→ TASK OBJECTIVE
Restate the listing below line for line and word for word, without the pictures.

→ SUPPLIED DATA
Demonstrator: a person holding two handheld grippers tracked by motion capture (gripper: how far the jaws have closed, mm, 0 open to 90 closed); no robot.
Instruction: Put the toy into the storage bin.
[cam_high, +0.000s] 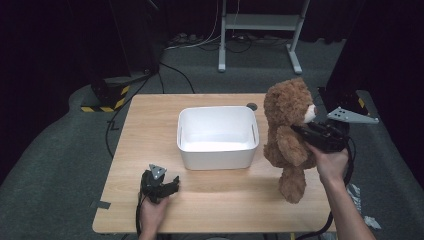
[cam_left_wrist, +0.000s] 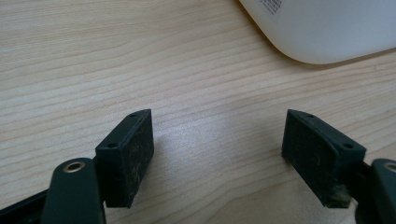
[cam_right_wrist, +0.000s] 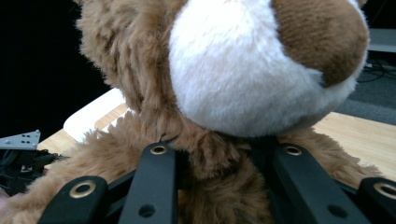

→ WRITTEN RESPONSE
Demonstrator: a person holding two handheld grippers tracked by motion capture (gripper: how far the jaws have closed, mm, 0 open to 90 closed); no robot.
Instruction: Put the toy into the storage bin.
[cam_high, +0.000s] 
[cam_left_wrist, +0.000s] 
[cam_right_wrist, +0.000s] 

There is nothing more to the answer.